Recent studies have demonstrated that Sox2-expressing stem/progenitor cells play roles in the pituitary cell turnover. Two types of niches have been proposed for stem/progenitor cells, the marginal cell layer (MCL) and the dense cell clusters in the parenchyma. Among them, the appearance of the parenchymal-niche only after birth indicates that this niche is involved in the cell turnover required for the postnatal pituitary. However, little is known about the roles of the parenchymal-niche and its regulation.

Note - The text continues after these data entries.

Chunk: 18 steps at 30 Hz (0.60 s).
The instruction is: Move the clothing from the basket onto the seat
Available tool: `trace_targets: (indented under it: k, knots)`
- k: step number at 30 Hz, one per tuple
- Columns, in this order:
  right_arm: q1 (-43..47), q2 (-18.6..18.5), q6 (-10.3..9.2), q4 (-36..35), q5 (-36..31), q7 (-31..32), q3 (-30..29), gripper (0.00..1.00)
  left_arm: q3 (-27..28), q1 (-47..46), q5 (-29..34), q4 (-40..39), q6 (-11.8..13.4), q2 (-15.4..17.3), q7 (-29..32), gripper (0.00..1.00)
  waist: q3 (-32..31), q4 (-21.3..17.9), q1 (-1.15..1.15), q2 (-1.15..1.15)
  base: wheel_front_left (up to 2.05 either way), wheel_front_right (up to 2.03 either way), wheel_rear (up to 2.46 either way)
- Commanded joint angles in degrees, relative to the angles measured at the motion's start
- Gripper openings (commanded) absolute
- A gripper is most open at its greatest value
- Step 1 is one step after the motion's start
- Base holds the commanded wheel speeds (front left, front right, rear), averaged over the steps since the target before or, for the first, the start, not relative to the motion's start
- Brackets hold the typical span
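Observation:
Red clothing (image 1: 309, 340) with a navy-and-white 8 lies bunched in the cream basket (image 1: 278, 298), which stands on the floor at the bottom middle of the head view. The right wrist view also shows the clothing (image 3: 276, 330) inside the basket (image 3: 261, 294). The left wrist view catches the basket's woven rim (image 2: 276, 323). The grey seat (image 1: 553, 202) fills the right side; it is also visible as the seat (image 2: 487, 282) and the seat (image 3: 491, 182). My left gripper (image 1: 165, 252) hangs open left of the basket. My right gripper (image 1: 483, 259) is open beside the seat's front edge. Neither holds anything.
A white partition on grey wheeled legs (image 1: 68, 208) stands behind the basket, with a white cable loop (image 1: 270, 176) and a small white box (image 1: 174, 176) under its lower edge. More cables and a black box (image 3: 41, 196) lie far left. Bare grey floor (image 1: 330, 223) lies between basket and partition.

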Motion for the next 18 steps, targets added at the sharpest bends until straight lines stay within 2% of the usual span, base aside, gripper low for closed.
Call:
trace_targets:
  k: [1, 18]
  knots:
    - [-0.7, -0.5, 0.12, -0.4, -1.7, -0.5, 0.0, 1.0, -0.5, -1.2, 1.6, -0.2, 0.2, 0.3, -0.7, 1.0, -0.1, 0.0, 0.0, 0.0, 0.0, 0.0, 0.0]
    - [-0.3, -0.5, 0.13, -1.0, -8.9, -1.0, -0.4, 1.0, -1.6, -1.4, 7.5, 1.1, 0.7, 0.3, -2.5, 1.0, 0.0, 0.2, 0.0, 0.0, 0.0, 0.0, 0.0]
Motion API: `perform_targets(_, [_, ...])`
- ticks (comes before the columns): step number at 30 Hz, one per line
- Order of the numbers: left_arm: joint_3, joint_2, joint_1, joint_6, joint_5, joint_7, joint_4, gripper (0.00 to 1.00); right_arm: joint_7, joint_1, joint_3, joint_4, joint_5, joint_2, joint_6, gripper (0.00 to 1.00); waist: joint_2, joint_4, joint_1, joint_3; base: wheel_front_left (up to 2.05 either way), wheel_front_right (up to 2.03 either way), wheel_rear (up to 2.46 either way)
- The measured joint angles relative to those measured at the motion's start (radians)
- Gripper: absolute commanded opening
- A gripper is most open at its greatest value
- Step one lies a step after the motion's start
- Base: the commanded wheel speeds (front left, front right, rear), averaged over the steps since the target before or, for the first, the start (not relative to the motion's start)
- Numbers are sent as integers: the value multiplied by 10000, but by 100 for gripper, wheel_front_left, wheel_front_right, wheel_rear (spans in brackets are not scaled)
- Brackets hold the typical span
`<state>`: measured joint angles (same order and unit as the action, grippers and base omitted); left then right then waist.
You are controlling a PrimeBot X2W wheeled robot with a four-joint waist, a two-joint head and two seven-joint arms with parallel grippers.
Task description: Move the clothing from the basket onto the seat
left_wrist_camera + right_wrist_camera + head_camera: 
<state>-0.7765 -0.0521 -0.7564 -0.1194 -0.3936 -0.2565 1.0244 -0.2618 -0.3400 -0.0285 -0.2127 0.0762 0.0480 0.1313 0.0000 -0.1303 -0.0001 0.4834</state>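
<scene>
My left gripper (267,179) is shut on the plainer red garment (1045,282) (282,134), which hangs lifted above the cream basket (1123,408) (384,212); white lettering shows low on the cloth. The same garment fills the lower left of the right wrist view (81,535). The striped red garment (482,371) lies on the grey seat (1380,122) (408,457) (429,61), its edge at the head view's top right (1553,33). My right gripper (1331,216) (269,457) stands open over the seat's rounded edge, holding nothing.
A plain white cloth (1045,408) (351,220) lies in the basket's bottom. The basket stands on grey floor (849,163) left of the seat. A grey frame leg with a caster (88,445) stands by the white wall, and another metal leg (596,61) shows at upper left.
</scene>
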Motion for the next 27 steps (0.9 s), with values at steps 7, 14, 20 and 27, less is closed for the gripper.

The present study aimed to isolate pituitary stem/progenitor cells from the parenchymal-niche in the adult rat pituitary. Cell dispersion by stepwise treatment with proteases allowed the isolation of dense cell clusters. Immunocytochemistry demonstrated that clusters are universally composed of SOX2-positive cells, and most of them are positive for PROP1. Taken together with the anatomical analysis, we concluded that the isolated clusters are the parenchymal stem/progenitor cell (PS)-clusters, not the MCL-one. PS-clusters cultivated by serum-free overlay 3-dimensional culture maintained their stemness, and treatment with bFGF and EGF induced cyst-formation. Moreover, PS-clusters demonstrated some differentiation capacity with GSK3β-inhibitor treatment. Collectively, the present study demonstrates a simple method for isolating stem/progenitor cells from the parenchymal-niche, and provides tools to analyze the factors for regulating the pituitary niches.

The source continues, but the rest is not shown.